Eveline krem do stóp „Satynowe stopy”


Przychodzi lato i zaczynamy chodzić w klapkach, sandałach i japonkach. Chcemy pokazać zadbane i wypielęgnowane stopy. Jednak po zimie, może okazać się to trudne. Dużo chodzę, dlatego często mam pięty wysuszone, a nawet popękane. Kupując krem do rąk z firmy Eveline Cosmetic, postanowiłam zakupić jeszcze krem do stóp i go przetestować.  Wybrałam krem „Satynowe stopy”. Po zrobieniu peelingu, otworzyłam tubkę i zaczęłam masować stopy. Po pokoju rozniósł się zapach cynamonu. Skojarzyło mi się z zapachem ciastek i świąt. Żeby krem dobrze się wchłonął i dał zadowalające efekty trzeba go dobrze i długo wmasować. Zaznaczam, że konsystencja nie jest tłusta.
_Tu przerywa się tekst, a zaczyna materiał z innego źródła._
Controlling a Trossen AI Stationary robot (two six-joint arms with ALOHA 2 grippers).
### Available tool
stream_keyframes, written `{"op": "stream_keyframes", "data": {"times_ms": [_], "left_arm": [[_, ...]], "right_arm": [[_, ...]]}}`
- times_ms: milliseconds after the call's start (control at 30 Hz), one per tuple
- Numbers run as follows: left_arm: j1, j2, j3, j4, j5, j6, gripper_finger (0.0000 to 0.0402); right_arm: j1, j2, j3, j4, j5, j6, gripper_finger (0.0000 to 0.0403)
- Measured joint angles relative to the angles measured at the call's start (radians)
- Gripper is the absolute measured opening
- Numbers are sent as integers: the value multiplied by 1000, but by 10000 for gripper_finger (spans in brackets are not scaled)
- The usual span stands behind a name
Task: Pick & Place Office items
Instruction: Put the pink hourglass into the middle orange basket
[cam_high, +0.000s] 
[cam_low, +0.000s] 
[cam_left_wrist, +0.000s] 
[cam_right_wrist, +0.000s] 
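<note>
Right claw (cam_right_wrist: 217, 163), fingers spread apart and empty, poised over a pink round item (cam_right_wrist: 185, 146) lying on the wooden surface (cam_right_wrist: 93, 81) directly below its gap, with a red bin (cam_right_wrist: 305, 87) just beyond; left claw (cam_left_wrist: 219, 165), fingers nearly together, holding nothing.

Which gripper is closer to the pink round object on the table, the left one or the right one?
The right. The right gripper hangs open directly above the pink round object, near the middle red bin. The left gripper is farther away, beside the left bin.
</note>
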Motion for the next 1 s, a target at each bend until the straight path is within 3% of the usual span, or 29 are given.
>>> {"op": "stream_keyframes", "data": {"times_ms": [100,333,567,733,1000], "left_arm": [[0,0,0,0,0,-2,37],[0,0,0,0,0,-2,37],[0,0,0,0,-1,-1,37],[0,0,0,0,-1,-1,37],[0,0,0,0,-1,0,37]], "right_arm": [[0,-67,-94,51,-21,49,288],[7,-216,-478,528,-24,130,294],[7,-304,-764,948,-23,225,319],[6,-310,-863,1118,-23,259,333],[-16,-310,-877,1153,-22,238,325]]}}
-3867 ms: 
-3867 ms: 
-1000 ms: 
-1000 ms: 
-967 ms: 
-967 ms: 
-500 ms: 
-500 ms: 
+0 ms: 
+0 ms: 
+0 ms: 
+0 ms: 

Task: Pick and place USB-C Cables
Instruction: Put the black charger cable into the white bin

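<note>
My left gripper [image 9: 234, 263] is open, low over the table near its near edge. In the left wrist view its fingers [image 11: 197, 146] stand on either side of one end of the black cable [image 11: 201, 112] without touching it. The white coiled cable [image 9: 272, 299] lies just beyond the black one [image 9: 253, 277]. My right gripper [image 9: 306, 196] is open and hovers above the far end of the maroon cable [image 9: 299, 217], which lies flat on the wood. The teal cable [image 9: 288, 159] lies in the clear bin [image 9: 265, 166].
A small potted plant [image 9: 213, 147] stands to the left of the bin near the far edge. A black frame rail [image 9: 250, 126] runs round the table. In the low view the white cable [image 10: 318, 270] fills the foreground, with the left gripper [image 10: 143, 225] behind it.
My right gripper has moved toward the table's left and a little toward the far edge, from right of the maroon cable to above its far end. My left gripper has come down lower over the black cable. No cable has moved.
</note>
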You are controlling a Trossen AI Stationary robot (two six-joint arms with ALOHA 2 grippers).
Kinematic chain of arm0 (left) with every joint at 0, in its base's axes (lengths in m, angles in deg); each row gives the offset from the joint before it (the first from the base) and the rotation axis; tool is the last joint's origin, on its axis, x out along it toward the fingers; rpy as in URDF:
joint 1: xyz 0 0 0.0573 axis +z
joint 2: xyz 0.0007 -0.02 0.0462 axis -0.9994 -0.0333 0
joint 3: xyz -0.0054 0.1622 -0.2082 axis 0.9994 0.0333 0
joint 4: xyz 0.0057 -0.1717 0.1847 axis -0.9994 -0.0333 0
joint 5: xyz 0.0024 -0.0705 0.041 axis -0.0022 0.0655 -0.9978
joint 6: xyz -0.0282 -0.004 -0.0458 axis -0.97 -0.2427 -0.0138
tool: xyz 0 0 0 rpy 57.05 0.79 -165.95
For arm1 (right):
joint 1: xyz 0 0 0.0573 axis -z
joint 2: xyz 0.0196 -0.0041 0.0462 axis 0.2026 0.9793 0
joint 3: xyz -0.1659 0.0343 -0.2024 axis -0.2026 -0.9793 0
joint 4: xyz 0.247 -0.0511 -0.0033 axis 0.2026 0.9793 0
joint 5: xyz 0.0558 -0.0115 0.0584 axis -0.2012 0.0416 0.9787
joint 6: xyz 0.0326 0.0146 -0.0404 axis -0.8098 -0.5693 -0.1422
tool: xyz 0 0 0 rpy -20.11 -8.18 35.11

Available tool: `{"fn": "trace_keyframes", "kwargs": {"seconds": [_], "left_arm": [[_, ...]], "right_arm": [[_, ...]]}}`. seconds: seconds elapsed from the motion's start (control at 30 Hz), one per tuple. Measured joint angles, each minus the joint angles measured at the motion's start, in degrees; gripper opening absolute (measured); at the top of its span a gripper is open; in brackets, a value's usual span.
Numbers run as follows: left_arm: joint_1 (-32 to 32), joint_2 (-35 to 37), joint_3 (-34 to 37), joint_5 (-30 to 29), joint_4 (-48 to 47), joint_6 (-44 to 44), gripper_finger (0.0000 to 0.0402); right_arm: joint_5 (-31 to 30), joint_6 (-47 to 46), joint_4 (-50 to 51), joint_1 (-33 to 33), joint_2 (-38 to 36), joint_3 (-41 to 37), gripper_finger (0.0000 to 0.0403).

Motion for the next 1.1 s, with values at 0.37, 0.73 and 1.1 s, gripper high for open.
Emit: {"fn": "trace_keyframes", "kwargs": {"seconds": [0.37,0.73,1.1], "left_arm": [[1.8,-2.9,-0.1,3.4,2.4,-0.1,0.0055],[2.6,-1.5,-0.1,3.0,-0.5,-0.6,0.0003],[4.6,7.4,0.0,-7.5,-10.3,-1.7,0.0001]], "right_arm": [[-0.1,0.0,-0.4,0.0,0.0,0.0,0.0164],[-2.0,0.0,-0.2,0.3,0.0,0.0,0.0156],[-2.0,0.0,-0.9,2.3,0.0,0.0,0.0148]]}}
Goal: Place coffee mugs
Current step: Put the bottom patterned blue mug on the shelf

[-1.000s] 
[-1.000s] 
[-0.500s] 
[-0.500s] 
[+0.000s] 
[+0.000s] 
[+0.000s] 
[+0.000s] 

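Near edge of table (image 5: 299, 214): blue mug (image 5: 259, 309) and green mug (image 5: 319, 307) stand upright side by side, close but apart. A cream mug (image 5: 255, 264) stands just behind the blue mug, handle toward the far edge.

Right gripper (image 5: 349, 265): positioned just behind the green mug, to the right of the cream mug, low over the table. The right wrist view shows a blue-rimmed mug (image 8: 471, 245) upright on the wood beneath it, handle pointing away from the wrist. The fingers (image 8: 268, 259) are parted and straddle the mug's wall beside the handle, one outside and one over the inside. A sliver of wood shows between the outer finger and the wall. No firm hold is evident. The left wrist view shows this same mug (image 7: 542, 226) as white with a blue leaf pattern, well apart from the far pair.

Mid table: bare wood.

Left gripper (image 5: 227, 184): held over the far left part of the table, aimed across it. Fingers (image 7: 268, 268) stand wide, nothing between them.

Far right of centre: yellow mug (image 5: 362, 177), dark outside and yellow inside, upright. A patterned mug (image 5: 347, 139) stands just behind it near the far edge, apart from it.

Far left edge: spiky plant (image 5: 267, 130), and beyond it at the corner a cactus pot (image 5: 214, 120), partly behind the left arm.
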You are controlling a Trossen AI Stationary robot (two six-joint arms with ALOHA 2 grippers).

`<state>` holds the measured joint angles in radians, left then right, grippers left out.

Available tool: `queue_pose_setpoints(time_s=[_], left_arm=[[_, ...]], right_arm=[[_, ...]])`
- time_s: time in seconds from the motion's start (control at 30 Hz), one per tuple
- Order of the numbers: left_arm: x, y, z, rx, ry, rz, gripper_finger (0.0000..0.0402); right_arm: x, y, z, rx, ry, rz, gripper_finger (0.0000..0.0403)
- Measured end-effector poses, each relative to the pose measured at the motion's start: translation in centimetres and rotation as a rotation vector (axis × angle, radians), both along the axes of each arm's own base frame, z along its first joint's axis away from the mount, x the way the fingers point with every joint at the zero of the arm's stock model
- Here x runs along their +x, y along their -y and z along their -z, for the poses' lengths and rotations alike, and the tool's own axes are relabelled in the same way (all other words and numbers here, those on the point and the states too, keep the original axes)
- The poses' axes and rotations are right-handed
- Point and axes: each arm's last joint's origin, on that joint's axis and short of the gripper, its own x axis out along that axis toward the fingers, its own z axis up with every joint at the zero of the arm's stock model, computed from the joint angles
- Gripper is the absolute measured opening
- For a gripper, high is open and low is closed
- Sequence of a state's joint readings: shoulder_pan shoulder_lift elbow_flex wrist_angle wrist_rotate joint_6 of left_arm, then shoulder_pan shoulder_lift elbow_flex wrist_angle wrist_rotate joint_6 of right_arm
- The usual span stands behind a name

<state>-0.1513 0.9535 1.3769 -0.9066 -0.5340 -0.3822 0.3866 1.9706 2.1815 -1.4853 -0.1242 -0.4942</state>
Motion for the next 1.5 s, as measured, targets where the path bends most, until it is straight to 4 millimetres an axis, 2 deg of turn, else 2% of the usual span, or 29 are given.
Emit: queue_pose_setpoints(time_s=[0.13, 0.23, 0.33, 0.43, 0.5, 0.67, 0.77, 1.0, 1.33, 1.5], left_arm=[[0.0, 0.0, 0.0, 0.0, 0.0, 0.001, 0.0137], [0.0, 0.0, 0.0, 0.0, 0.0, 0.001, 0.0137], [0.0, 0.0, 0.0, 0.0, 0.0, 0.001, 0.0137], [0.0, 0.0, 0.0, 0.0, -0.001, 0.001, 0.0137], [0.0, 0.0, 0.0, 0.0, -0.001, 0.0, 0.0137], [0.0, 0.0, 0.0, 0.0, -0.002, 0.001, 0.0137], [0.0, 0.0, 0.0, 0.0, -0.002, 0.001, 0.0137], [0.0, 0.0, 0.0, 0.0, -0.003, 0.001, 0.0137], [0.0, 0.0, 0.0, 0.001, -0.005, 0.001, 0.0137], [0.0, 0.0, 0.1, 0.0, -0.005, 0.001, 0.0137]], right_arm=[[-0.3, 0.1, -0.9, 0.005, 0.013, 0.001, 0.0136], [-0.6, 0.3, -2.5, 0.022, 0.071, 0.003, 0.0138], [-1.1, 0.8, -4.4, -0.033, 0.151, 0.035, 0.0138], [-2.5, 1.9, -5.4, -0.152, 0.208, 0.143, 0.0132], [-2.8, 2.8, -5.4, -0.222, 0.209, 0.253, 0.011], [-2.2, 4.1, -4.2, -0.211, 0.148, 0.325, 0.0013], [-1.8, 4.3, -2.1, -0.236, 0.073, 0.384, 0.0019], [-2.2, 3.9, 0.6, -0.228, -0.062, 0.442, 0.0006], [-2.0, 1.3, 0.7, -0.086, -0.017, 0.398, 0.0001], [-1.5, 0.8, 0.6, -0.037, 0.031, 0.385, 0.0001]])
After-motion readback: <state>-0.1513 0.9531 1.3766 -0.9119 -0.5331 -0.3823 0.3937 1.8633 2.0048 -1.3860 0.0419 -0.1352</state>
Czasami nie mam do tego cierpliwości. Na początku najlepiej robić to codziennie, wieczorem przed pójściem spać. Przez noc, krem dobrze się wchłonie. Przy takim zastosowaniu efekty będą widoczne po około miesiącu. Przynajmniej tak było u mnie. Warto zakupić krem wcześniej. Tubka starcza na dwa miesiące. Jeśli nie stosujemy preparatu codziennie to starczy na jeszcze dłużej.